Partitioning schemes first and foremost allow us to improve database manageability by dividing large tables into smaller, more manageable chunks; however there is also the possibility that we can also boost performance by partitioning. Consider a query against a partitioned table; if we include the partition key in the predicate the database will know in which partition to find the required data, the other partitions will not be accessed. Similarly, if all the data to be removed from a data warehouse is held in a single partition (probably not a hash partition!) then we can simply truncate or drop a partition which is far, far quicker than deleting from a table based on a predicate.

Although hash partitioning can work well in OLTP systems it is my opinion that it is less useful in a data warehouse. As we are not normally aware of which partition contains which key values we are unlikely to be able to exploit any of the partition manipulation operations such as partition exchange or partition truncation as part of our data load process. We are also unlikely to achieve much partition elimination for queries that involve more than one partition key value and in the real world people often query on related groups of items such as the cities in a region and the hashing algorithm would most likely spread the data across many partitions. A further limitation of hash partitioning is that we are unlikely to be able to set the tablespace for a partition to be read only as it is unlikely that we could ensure that newly arrived data would belong in that partition

The concept behind partitioning has been part of Oracle for a long while; Oracle 8i introduced the first incarnation of true partitioned tables. Before that Oracle 7.3 had Partition Views. Partition views used multiple physical tables of the same design to hold the data and used a UNION ALL view over the set of tables to create the partition view; each table only contained data relevant to the partition and this was typically enforced using check constraints. The query optimiser knew about this construction and would only access the partitions that contained the data to answer the query. Although the database setting PARTITION_VIEWS_ENABLED=TRUE was no longer supported from Oracle 10gR1 it seems that by default this value is treated as true, that is, partition views still work. However partition views are not in anyway as flexible as partitioned tables and should certainly not be considered for new applications.

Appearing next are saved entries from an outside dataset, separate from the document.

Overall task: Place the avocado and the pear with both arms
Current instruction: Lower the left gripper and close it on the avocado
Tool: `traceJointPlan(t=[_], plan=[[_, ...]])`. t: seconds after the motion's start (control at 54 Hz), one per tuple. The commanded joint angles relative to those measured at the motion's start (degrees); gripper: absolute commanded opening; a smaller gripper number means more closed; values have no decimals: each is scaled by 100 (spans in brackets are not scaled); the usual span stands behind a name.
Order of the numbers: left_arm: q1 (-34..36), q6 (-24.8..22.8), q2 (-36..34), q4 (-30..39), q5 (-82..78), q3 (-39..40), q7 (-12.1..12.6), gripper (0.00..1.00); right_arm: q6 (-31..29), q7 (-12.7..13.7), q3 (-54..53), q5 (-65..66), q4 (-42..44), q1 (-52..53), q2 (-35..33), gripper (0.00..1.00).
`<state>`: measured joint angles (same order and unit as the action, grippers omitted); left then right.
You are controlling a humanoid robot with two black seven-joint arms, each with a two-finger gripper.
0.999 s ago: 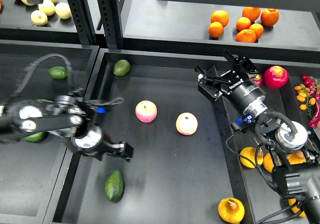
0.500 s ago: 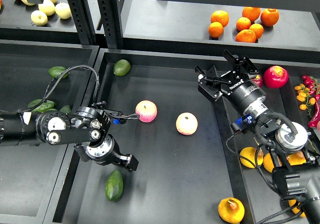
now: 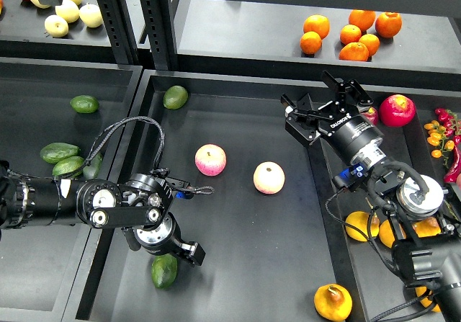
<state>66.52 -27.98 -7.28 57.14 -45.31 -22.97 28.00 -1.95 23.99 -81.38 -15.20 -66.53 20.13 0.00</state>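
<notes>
Avocado [image 3: 163,271] dark green, smooth, oval, near tray's [image 3: 238,102] front-left corner, under our left hand [image 3: 189,251], grip unclear. Pear [image 3: 333,302] golden, plump, front-right corner. Right hand [image 3: 322,108] spread open, empty.

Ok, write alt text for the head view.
The left pincer hovers over a dark green elongated avocado in a black tray, while the right pincer hangs open, far from the golden yellow-orange pear. Two pink-and-yellow apples lie between.

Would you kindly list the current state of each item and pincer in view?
Avocado: lying in the centre tray, ungrasped, partly under the left arm.
Pear: resting ungrasped at the tray's near right.
Left pincer: state unclear.
Right pincer: open, empty.
</notes>
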Motion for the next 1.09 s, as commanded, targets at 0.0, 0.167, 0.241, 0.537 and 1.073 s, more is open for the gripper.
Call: traceJointPlan(t=[0.0, 0.167, 0.241, 0.537, 1.073], plan=[[-16, -2, 8, -45, -22, -67, 0, 100, -16, 0, 8, 0, 9, 0, 0, 100], [-16, -2, -10, -45, -31, -164, 0, 100, -25, 0, 8, 0, 0, 0, 0, 100], [-16, -2, -27, -45, -57, -173, 0, 100, -25, 0, 8, 0, 0, 0, 0, 100], [-95, -2, -63, -45, -66, -199, 0, 100, -25, 0, 8, 0, 0, 18, 0, 100], [-271, -2, 69, -282, -57, -199, 0, 99, -25, 0, 8, 0, 0, 9, 0, 100]])
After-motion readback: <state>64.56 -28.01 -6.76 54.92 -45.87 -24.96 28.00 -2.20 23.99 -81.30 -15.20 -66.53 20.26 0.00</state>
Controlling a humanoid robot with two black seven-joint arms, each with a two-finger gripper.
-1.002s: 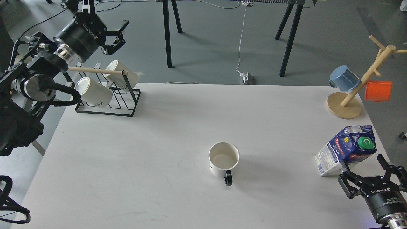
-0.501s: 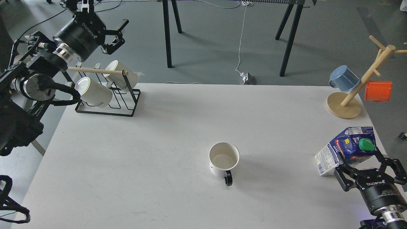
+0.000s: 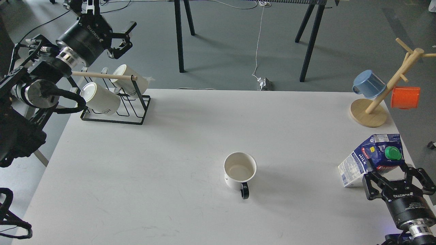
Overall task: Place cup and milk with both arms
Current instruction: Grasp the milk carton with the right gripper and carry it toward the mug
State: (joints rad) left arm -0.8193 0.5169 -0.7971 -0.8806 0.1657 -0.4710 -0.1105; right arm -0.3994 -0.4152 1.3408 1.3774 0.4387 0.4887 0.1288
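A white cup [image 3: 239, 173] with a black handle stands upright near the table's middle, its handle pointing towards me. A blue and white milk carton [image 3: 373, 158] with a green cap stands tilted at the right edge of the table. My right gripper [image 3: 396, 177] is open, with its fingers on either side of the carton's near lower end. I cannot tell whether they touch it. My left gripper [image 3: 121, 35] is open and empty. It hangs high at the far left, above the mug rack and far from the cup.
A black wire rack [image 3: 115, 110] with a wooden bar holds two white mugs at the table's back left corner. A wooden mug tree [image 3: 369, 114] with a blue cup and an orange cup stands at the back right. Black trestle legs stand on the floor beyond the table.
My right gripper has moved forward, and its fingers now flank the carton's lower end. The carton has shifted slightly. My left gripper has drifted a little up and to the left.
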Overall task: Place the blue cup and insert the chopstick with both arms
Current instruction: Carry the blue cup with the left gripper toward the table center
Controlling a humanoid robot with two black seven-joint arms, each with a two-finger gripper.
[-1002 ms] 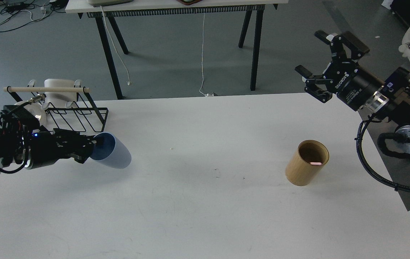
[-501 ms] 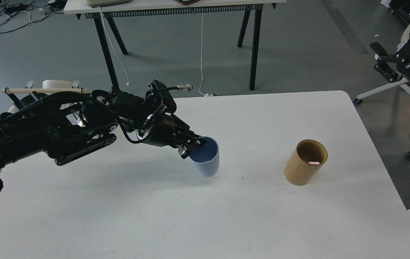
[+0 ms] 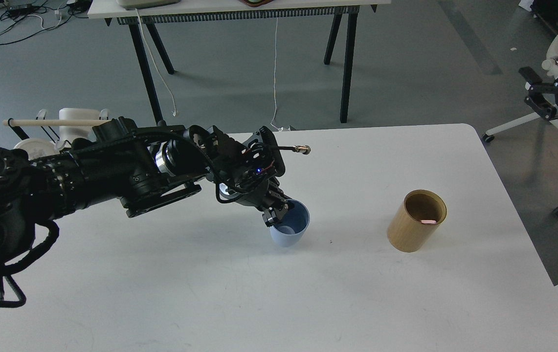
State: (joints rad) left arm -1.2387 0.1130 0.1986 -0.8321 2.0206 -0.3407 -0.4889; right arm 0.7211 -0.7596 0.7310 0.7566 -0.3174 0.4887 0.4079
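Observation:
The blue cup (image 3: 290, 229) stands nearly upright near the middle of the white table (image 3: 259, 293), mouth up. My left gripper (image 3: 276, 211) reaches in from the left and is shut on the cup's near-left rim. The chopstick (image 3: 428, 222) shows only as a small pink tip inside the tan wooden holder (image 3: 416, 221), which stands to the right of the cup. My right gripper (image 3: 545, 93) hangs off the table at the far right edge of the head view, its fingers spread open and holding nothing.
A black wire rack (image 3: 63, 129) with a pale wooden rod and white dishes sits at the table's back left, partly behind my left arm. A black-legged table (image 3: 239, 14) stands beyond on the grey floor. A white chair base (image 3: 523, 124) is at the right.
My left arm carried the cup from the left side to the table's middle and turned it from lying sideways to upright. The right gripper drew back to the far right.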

Table Compression is another good way to reduce IO. The rational behind this is that we are reading lots of rows from a table and therefore the more rows we can read in one hit the better as the overhead to uncompress the rows is less than overhead in reading the uncompressed rows from disk. Table compression works with both tables and partitions (you can even mix compressed and uncompressed partitions within a single table). Unlike index compression, table compression only works on bulk insert; you can still use non-bulk techniques to insert into a compressed table but the data inserted will not be compressed, and updating rows also cause those rows to be uncompressed. Compression is organised by database blocks and relies on the detection of repeating data patterns within the block. The repeating patterns are tokenised and stored in a look-up area within the block and the data itself is replaced with the tokens. Enhanced compression can be obtained by ordering the data being inserted to maximise the number of tokens being replaced.